The reason that the gospel of Mark is my favorite is that it was the first written and it goes straight to the point.  There is a sense of urgency.  Folks who study Bible things think it was because everyone thought that Jesus was coming back next week and they need to get the stories about him out there.  Also, that he hadn’t come back fast enough and they need to get some of the stories written down.

My linear self will begin at the beginning.  Mark doesn’t begin with a birth story, but with Jesus first public appearance.  Actually, Mark begins with the man who introduces Jesus, John, who was Jesus’ cousin and a baptizer.


Mark 1  The Message

1-3 The good news of Jesus Christ—the Message!—begins here, following to the letter the scroll of the prophet Isaiah.

Watch closely: I’m sending my preacher ahead of you;
He’ll make the road smooth for you.
Thunder in the desert!
Prepare for God’s arrival!
Make the road smooth and straight!

4-6 John the Baptizer appeared in the wild, preaching a baptism of life-change that leads to forgiveness of sins.

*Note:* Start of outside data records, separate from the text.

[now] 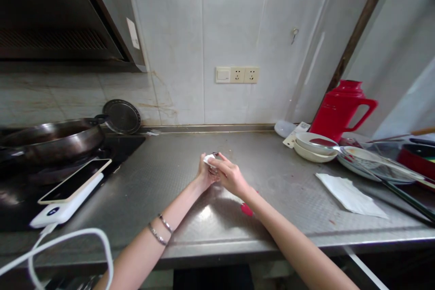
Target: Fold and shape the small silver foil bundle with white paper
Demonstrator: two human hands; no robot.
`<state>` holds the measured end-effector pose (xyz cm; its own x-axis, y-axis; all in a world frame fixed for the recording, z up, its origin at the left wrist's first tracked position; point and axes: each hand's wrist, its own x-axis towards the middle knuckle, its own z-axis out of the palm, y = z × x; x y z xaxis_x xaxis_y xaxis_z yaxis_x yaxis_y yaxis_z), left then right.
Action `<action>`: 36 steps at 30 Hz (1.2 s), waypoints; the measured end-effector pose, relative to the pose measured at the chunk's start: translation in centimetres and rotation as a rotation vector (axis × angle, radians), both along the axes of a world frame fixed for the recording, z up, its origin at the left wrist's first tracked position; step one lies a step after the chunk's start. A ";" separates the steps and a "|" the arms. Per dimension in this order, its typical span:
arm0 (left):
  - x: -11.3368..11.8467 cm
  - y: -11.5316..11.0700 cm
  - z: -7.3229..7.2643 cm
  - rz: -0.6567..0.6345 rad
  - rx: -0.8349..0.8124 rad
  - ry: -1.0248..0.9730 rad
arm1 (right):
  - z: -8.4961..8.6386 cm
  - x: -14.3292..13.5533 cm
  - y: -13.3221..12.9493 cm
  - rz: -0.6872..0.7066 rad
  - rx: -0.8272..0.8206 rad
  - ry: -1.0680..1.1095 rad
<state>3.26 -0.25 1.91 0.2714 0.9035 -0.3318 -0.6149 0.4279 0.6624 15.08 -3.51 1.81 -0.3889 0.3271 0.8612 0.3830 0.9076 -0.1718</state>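
Observation:
Both hands meet above the middle of the steel counter. My left hand is closed round a small shiny object, most of which the fingers hide. My right hand is pinched against a small white piece at the top of the left hand; it looks like folded tissue, though I cannot be sure. Just past the fingertips a small dark tip shows. Under my right forearm lies a small red thing, partly covered by the arm.
On the left, a pan sits on the black hob, with a phone and white power bank in front. To the right are stacked bowls, a red thermos jug, plates with utensils and a white napkin.

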 end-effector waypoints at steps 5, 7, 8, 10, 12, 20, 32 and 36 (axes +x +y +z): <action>0.0 -0.2 0.1 -0.106 0.032 0.138 | 0.7 0.8 0.4 0.035 -0.017 -0.004; 0.1 -0.1 0.0 -0.178 0.070 0.203 | 1.0 1.1 0.6 0.030 -0.022 -0.024; 0.1 -0.1 0.0 -0.214 0.084 0.222 | 1.1 1.2 0.6 0.029 -0.023 -0.041; 0.2 -0.1 -0.1 -0.273 0.106 0.247 | 1.3 1.6 0.7 0.027 -0.028 -0.076; 0.2 -0.1 0.0 -0.323 0.120 0.264 | 1.5 1.9 0.8 0.027 -0.026 -0.104; 0.2 -0.5 0.4 -0.349 0.162 0.296 | 2.3 3.6 1.2 -0.083 -0.021 -0.198; -0.4 -0.7 1.5 -0.226 0.102 0.161 | 2.6 4.6 1.5 -0.131 -0.041 -0.185; -0.4 -0.8 1.8 -0.113 0.056 0.091 | 2.6 4.6 1.5 -0.129 -0.030 -0.194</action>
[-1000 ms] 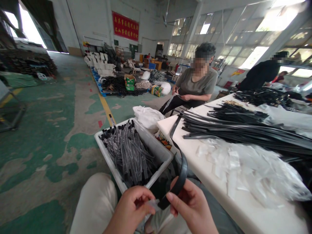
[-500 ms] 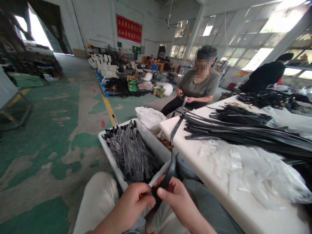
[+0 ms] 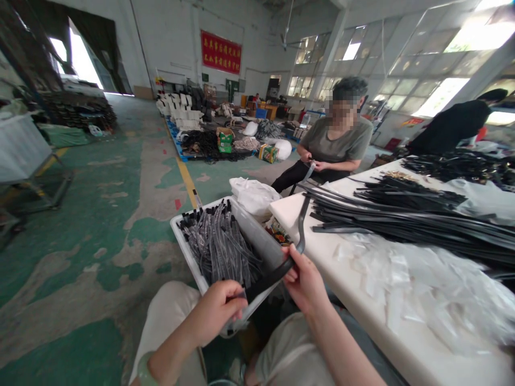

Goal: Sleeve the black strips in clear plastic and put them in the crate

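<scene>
While pinching black strap [image 3: 277, 274] taut, left hand [image 3: 217, 313] at seven o'clock, right hand [image 3: 303, 279] gripping higher, beside bin [image 3: 183, 244] for dropping.

table [image 3: 322, 252]: white top, running along the right
straps [image 3: 402, 220]: black, lying in a long pile across the table
plastic sleeves [image 3: 402, 273]: clear, spreading in a heap just beside the straps
floor [image 3: 100, 214]: green, worn paint
bin [image 3: 189, 257]: white, sitting on the floor beside the table
</scene>
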`<state>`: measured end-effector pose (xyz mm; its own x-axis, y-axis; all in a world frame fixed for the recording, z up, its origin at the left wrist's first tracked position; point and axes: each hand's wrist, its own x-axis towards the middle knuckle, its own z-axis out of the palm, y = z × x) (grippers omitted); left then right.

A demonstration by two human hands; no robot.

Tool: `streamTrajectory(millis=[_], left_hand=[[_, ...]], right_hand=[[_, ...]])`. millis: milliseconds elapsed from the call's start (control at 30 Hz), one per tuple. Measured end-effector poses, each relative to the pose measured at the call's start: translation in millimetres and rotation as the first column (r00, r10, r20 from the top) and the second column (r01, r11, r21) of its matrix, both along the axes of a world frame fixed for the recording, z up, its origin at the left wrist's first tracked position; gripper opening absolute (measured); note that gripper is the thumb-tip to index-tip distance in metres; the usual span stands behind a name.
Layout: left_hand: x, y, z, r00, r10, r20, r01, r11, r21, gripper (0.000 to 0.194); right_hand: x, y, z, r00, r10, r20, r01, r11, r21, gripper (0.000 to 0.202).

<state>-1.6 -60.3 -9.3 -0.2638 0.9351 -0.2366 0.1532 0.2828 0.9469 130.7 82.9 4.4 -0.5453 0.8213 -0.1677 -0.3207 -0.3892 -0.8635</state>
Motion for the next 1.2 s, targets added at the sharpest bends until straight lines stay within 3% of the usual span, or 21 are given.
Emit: streamTrajectory(millis=[67,200,267,333,400,467,533,600,700,800,867,933,1000,1067,1133,1200], left_hand=[[2,1,-0.4,1.0,0.019,0.011,-0.019,1.0,0.011,0.018],[6,4,1.3,0.994,0.07,0.08,-0.077,0.993,0.093,0.017],[2,-2,-0.4,0.997,0.03,0.07,-0.035,0.997,0.069,0.016],[-6,-11,-5.3,0.999,-0.019,0.029,0.019,1.0,-0.011,0.019],[-13,-18,-11.3,1.0,-0.018,-0.002,0.017,0.998,-0.06,0.032],[-16,-19,-14.7,0.998,0.048,-0.036,-0.049,0.998,-0.041,0.053],[-12,-15,-12.9,0.99,0.137,-0.025,-0.137,0.991,0.007,0.067],[-5,-9,-6.4,0.978,0.207,0.003,-0.207,0.977,0.06,0.07],[0,-3,4.0,0.947,0.313,-0.07,-0.299,0.941,0.16,0.063],[-12,-1,5.6,0.873,0.406,-0.271,-0.34,0.904,0.258,0.057],[-22,0,3.9,0.831,0.41,-0.377,-0.315,0.904,0.29,0.054],[-28,3,5.4,0.822,0.38,-0.425,-0.268,0.915,0.301,0.052],[-27,7,12.8,0.831,0.344,-0.438,-0.213,0.923,0.322,0.051],[-18,13,24.9,0.847,0.307,-0.434,-0.15,0.921,0.359,0.054],[-5,18,37.3,0.864,0.268,-0.426,-0.088,0.913,0.398,0.059],[7,22,45.5,0.882,0.207,-0.423,-0.007,0.904,0.428,0.063]], right_hand=[[-3,-2,0.1,0.999,-0.013,0.043,0.009,0.997,0.079,0.037],[-11,-34,-11.2,0.975,0.215,0.061,-0.224,0.937,0.268,0.027],[-12,-35,-12.3,0.978,0.21,0.014,-0.208,0.955,0.211,0.031],[-10,-21,-4.7,0.996,0.07,-0.059,-0.067,0.996,0.051,0.039],[-7,-6,6.5,0.993,-0.058,-0.104,0.051,0.997,-0.062,0.039],[-8,-3,11.9,0.998,-0.044,-0.046,0.047,0.997,0.053,0.042],[-14,-17,7.0,0.997,0.004,0.076,-0.026,0.956,0.292,0.045],[-21,-38,-3.9,0.988,0.02,0.151,-0.087,0.888,0.451,0.043],[-17,-56,-10.9,0.971,-0.109,0.215,-0.019,0.853,0.521,0.041],[1,-47,7.0,0.94,-0.244,0.237,0.113,0.881,0.46,0.045],[14,-37,27.8,0.964,-0.214,0.159,0.144,0.921,0.363,0.046],[22,-34,49.0,0.977,-0.193,0.094,0.149,0.923,0.354,0.044],[25,-40,64.6,0.965,-0.239,0.106,0.161,0.864,0.477,0.038],[25,-50,70.1,0.949,-0.283,0.143,0.134,0.766,0.629,0.031],[23,-59,65.2,0.944,-0.28,0.174,0.065,0.677,0.733,0.026],[22,-65,54.7,0.951,-0.212,0.224,-0.037,0.643,0.765,0.024]])
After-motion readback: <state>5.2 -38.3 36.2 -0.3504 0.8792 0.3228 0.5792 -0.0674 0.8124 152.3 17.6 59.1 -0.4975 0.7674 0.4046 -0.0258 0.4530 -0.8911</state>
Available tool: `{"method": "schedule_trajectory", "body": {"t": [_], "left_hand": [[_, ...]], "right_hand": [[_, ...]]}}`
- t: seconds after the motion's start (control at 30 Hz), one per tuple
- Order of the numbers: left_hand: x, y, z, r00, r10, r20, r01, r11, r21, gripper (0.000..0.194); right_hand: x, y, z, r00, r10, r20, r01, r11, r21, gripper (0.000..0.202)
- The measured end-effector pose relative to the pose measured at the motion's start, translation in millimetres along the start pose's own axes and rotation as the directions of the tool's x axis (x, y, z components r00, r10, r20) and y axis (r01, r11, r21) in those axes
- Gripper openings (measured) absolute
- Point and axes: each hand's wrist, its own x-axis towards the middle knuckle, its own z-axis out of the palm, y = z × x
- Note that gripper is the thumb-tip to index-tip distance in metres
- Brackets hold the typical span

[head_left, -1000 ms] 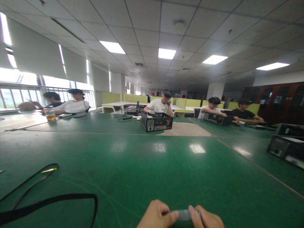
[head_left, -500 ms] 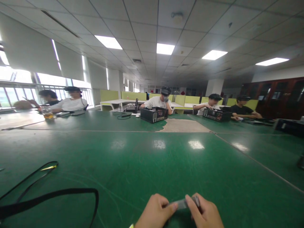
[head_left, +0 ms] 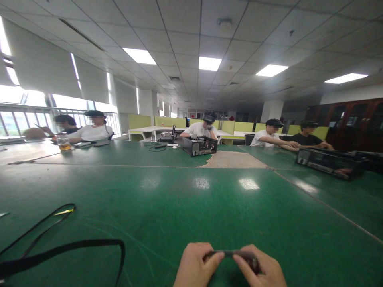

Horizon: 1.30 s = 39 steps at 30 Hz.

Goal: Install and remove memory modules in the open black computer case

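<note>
A black strap (head_left: 60, 251) loops across the near left corner of the green tabletop (head_left: 191, 207), with a thin black cable (head_left: 44, 221) beside it. At the near edge, the left hand (head_left: 196, 267) pinches the left end of a small flat dark strip (head_left: 230, 253) between thumb and fingers; the right hand (head_left: 265, 271) has its grip closed on the right end, so the strip spans level between them, just above the tabletop. Along the far edge sit a glass (head_left: 63, 142), an open computer case (head_left: 200, 146) and, to the right, another case (head_left: 327, 161), with seated people behind them.
</note>
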Motion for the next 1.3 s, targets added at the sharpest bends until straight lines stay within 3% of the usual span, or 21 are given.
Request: {"method": "schedule_trajectory", "body": {"t": [0.1,0.17,0.23,0.33,0.47,0.7,0.9,1.1,1.3], "left_hand": [[-2.2,8.9,-9.9,0.941,0.28,-0.191,-0.241,0.949,0.201,0.029],[-3.3,13.1,-15.6,0.878,0.433,-0.205,-0.369,0.884,0.287,0.028],[-4.0,14.4,-18.6,0.831,0.525,-0.187,-0.446,0.828,0.341,0.03],[-5.0,12.5,-18.3,0.802,0.573,-0.167,-0.468,0.778,0.419,0.032],[-6.4,9.9,-12.8,0.794,0.59,-0.148,-0.453,0.736,0.503,0.035],[-9.6,11.4,1.0,0.692,0.712,-0.122,-0.512,0.603,0.612,0.044],[-15.0,18.3,4.9,0.73,0.676,-0.103,-0.472,0.607,0.639,0.028],[-17.4,15.8,13.3,0.758,0.642,-0.115,-0.431,0.626,0.65,0.024],[-19.9,6.5,21.2,0.76,0.641,-0.112,-0.426,0.62,0.659,0.023]], "right_hand": [[5.7,1.3,-15.4,0.991,-0.081,-0.111,0.088,0.994,0.063,0.014],[8.0,0.8,-21.4,0.977,-0.163,-0.14,0.172,0.984,0.054,0.008],[9.8,0.3,-23.6,0.963,-0.254,-0.094,0.259,0.964,0.054,0.005],[11.6,0.1,-22.3,0.94,-0.339,-0.039,0.341,0.938,0.062,0.011],[11.6,-2.7,-19.6,0.942,-0.332,-0.046,0.335,0.94,0.061,0.004],[7.3,-7.3,-17.2,0.932,-0.357,-0.06,0.356,0.934,-0.026,0.012],[-0.3,0.9,-22.0,0.965,-0.262,0.014,0.26,0.949,-0.179,0.012],[-3.3,1.1,-18.6,0.979,-0.204,0.016,0.202,0.948,-0.246,0.013],[-3.1,5.5,-15.4,0.985,-0.169,0.047,0.174,0.972,-0.158,0.011]]}}
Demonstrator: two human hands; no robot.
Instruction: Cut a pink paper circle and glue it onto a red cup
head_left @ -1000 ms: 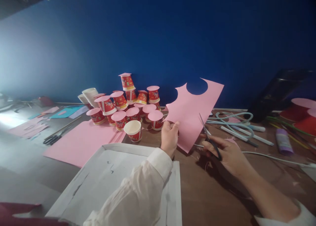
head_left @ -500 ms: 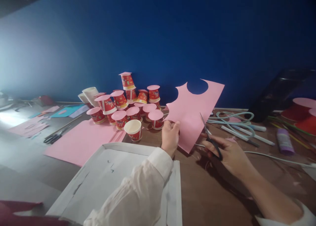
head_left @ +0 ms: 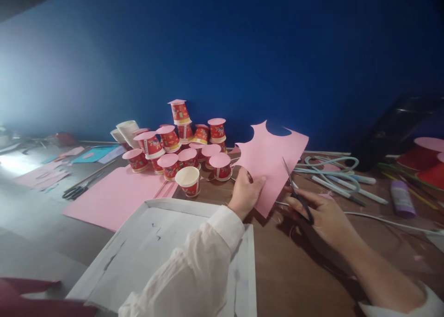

People thronged to him from Judea and Jerusalem and, as they confessed their sins, were baptized by him in the Jordan River into a changed life. John wore a camel-hair habit, tied at the waist with a leather belt. He ate locusts and wild field honey.

7-8 As he preached he said, “The real action comes next: The star in this drama, to whom I’m a mere stagehand, will change your life. I’m baptizing you here in the river, turning your old life in for a kingdom life. His baptism—a holy baptism by the Holy Spirit—will change you from the inside out.”


John was a powerful figure, and thought by many to be the Messiah.  In all the gospels it is made clear that John was a great prophet, but it was the one who was making the way ready for the Messiah.  It must an intense time in history to have two men who spoke with such authority from God and be an occupied people.  Everyone looking for a sign, for hope, and here are John and Jesus at the same time.  Amazing!

This lesson points to a truth about our faith.  John was performing a baptism of forgiveness, but Jesus is going to change us from the inside out.  How often do we settle for relief from our pain, without going to the source for complete healing?  The thing is, if we go just for relief of the pain, we will have to back again and again to get the same respite from the baggage/pain we continue to carry.  But if we let God’s holy presence consume it, free us from it, then we wont have to go back to it again.

I think that’s really cool.  And I think that what God intends; that the work of Jesus would supplant the old life we had with him.